Tom Hayden on the Vietnam War and America’s Collective Memory
Tom Hayden was a crucial figure in the student activist movements of the 1960s and ’70s, known for participating in antiwar protests and demonstrating for civil rights. He demonstrated against the Vietnam War and was even arrested for his antiwar efforts. Hayden died Sunday at the age of 76, but even in his last years he continued to remind America of the importance of activism.
In a speech last year at “Vietnam: The Power of Protest,” a conference in Washington, D.C., Hayden cited his activist history and urged Americans not to forget the powerful political movements of earlier decades. “[T]he struggle for memory and for history is a living thing,” he told the audience. “Each generation has to wrestle with the history of what came before and ask: Whose interest does this history serve? How does it advance a legacy of social movements?

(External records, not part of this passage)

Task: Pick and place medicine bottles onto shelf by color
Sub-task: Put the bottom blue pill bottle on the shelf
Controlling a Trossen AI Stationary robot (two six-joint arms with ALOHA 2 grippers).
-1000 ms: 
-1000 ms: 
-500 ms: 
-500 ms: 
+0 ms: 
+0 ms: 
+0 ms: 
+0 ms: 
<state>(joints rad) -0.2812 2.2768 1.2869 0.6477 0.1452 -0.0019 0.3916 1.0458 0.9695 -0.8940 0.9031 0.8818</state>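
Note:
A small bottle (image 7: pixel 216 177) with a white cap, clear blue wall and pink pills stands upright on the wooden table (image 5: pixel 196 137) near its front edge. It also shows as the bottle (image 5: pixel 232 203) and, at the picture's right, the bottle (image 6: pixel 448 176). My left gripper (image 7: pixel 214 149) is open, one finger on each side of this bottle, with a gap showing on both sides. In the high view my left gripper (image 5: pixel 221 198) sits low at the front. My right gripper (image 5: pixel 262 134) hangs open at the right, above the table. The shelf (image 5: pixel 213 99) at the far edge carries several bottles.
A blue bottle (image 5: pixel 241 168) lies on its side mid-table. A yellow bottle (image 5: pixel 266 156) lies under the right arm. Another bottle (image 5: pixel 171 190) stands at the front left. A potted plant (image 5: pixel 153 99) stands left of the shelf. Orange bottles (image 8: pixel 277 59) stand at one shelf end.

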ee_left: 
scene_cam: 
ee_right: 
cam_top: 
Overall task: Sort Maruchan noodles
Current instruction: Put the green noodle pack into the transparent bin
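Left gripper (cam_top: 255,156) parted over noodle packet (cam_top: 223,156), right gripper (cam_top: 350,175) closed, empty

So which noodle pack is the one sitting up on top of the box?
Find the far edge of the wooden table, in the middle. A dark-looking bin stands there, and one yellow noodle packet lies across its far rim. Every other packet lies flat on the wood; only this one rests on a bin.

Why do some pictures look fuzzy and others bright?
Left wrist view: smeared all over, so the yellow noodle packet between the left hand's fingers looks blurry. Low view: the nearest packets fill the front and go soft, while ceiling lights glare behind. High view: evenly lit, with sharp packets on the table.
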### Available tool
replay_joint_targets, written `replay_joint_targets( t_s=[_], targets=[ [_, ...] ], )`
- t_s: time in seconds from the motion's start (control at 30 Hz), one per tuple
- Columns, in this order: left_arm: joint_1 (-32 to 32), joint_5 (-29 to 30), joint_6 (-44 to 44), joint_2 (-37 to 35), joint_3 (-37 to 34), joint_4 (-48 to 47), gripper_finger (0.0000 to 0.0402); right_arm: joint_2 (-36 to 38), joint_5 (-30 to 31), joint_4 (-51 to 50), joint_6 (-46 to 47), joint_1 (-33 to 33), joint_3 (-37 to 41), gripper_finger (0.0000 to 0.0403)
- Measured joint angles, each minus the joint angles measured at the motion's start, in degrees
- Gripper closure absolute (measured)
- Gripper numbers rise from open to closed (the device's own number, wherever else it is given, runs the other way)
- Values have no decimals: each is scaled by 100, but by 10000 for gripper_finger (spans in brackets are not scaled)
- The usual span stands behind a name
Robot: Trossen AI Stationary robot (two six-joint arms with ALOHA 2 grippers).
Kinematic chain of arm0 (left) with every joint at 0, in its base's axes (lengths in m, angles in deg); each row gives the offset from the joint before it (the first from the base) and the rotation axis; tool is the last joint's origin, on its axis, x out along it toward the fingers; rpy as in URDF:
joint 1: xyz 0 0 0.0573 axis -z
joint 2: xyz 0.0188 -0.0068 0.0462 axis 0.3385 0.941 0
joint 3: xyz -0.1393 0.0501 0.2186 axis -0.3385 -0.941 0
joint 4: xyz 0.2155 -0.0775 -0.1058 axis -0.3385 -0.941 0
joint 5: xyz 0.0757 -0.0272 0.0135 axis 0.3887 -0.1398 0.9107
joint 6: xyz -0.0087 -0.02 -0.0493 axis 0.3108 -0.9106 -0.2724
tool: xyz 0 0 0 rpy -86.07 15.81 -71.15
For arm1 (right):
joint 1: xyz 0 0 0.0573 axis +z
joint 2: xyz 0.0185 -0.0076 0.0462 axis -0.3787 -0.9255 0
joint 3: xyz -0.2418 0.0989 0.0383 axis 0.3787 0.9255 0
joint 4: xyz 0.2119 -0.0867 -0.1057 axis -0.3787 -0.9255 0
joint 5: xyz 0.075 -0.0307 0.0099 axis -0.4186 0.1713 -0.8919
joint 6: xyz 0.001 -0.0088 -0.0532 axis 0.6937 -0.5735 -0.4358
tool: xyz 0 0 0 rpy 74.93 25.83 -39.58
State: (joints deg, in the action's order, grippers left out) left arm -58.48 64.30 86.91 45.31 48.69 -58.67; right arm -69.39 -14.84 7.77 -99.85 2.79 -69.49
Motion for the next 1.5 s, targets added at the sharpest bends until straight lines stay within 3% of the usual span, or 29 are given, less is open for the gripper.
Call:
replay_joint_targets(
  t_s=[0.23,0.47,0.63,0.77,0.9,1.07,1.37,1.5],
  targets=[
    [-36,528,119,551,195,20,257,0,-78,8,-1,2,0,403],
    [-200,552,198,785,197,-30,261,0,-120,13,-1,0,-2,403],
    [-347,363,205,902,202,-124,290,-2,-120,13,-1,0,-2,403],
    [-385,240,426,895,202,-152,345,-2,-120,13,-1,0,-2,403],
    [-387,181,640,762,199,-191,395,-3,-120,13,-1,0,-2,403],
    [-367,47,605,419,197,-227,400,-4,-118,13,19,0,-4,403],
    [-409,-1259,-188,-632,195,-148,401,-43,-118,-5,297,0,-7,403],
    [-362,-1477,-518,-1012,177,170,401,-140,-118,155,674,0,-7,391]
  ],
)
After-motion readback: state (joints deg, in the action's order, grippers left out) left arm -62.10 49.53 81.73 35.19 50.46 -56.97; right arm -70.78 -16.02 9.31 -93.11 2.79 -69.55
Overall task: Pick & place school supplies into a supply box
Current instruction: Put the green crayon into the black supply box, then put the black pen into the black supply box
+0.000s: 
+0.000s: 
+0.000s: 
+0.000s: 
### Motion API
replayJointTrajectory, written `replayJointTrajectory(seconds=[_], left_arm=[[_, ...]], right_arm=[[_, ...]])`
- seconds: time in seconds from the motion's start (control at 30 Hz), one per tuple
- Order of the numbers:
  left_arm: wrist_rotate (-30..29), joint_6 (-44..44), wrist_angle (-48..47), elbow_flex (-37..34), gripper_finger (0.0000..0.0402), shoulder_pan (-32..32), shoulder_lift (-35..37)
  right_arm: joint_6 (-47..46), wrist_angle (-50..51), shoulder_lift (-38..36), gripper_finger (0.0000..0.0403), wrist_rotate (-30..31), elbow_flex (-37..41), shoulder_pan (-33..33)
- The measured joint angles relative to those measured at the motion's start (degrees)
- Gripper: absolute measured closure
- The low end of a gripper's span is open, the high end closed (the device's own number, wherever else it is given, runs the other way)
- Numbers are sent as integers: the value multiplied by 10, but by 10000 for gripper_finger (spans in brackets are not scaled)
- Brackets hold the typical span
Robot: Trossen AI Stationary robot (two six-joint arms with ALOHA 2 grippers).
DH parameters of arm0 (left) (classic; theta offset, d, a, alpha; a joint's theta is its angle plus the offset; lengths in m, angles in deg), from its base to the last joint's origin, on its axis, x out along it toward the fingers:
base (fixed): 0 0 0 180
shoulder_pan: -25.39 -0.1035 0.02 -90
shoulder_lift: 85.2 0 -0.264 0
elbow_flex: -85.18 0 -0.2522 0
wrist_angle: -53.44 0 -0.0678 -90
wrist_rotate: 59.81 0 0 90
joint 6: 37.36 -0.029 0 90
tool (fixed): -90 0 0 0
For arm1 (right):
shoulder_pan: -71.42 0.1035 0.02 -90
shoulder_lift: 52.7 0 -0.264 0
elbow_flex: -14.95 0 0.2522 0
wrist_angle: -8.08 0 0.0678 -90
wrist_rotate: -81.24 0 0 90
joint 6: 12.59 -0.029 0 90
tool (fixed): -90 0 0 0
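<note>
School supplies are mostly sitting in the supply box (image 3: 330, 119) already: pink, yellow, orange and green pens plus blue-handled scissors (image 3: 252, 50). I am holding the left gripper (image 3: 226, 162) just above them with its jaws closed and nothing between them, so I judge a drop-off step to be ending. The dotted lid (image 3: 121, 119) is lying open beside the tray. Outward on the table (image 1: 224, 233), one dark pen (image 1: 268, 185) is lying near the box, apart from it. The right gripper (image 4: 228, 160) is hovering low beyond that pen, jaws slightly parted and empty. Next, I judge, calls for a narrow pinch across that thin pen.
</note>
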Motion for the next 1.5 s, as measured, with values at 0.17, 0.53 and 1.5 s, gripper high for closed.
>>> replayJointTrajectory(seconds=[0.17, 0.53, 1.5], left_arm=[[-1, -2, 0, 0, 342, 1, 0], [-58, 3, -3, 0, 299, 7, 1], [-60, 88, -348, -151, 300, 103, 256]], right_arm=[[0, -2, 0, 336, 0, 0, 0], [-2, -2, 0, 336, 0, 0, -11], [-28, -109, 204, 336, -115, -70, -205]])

How does it deny that legacy?”
Hayden explained the importance of remembering the widespread political activism of the ’60s and ’70s. “We gather here to remember the power that we had at one point, the power of the peace movement, and to challenge the Pentagon now on the battlefield of memory,” he said. He continued:
There came a generation of career politicians who were afraid of association with the peace movement, who were afraid of being seen as soft, who saw that the inside track was the track of war. Our national forgetting is basically pathological. Our systems—politics, media, culture—are totally out of balance today because of our collective refusal to admit that the Vietnam War was wrong and that the peace movement was right. In the absence—in the absence of an established voice for peace in all the institutions, the neoconservatives will fill the foreign policy vacuum. Am I right? Will it not? Will it not advise both parties? I think, though, that American public opinion has shifted to a much more skeptical state of mind than earlier generations, but the spectrum of American politics and media has not.
In order to fully unify, Hayden concluded, America must remember its past. Although he noted the many successes of the antiwar and civil rights movements, he argued that activists must accept that they “all walked away” when the Vietnam War ended. “We might have been united,” Hayden said, “but instead, we were relegated to wondering what might have been.”